[AVAILABLE DATA]
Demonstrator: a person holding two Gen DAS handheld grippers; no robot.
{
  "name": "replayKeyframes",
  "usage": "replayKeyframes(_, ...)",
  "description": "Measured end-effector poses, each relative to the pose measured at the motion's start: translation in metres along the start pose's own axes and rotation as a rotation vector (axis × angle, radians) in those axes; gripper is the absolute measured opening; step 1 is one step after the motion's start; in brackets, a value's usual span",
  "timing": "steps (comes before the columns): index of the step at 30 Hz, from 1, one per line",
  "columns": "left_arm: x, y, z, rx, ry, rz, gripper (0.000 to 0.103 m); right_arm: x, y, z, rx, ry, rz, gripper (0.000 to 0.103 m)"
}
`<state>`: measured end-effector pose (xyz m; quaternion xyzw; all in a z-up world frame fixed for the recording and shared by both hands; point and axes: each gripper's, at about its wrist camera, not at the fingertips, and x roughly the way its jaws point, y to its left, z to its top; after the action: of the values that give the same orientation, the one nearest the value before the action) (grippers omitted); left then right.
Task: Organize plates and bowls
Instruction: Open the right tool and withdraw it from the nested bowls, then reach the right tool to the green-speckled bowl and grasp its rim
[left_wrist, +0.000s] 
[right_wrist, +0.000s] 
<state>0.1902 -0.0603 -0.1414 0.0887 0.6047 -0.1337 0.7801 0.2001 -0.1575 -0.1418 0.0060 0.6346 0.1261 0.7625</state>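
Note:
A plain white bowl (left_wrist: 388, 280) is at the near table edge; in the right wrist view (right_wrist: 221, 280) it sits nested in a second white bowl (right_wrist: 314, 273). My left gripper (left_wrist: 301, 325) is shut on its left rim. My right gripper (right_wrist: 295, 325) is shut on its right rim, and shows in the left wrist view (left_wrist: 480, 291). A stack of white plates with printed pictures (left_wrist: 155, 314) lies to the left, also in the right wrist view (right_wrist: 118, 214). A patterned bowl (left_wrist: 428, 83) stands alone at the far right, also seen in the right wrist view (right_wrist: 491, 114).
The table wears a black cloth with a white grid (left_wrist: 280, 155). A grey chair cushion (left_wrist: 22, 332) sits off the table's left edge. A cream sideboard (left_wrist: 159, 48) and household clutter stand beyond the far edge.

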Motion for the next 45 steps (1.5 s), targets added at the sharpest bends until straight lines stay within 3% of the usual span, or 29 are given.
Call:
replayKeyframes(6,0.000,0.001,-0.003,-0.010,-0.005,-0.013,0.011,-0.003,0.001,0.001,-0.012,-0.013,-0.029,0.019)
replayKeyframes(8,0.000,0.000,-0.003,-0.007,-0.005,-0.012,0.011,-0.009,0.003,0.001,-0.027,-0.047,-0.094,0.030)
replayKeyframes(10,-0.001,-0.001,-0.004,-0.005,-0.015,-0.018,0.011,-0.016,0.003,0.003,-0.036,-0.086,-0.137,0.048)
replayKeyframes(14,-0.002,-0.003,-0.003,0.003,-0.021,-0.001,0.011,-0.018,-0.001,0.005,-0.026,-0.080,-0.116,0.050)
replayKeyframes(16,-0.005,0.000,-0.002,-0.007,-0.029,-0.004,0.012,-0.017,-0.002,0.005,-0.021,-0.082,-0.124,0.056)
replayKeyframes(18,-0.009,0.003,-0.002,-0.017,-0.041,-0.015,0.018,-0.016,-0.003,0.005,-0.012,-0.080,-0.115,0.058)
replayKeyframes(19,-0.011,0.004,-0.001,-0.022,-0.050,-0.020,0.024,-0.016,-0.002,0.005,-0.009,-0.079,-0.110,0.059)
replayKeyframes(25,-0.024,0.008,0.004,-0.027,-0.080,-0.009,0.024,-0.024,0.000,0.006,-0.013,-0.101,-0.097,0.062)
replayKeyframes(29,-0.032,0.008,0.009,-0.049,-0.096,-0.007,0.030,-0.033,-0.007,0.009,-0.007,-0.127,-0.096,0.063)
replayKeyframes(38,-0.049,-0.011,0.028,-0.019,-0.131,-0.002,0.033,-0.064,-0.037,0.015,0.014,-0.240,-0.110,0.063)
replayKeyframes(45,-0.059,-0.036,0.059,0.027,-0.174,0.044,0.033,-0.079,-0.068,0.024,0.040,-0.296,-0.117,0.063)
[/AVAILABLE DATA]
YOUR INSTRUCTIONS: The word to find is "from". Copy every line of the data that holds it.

OUTPUT:
  "timing": "steps (comes before the columns): index of the step at 30 Hz, from 1, one per line",
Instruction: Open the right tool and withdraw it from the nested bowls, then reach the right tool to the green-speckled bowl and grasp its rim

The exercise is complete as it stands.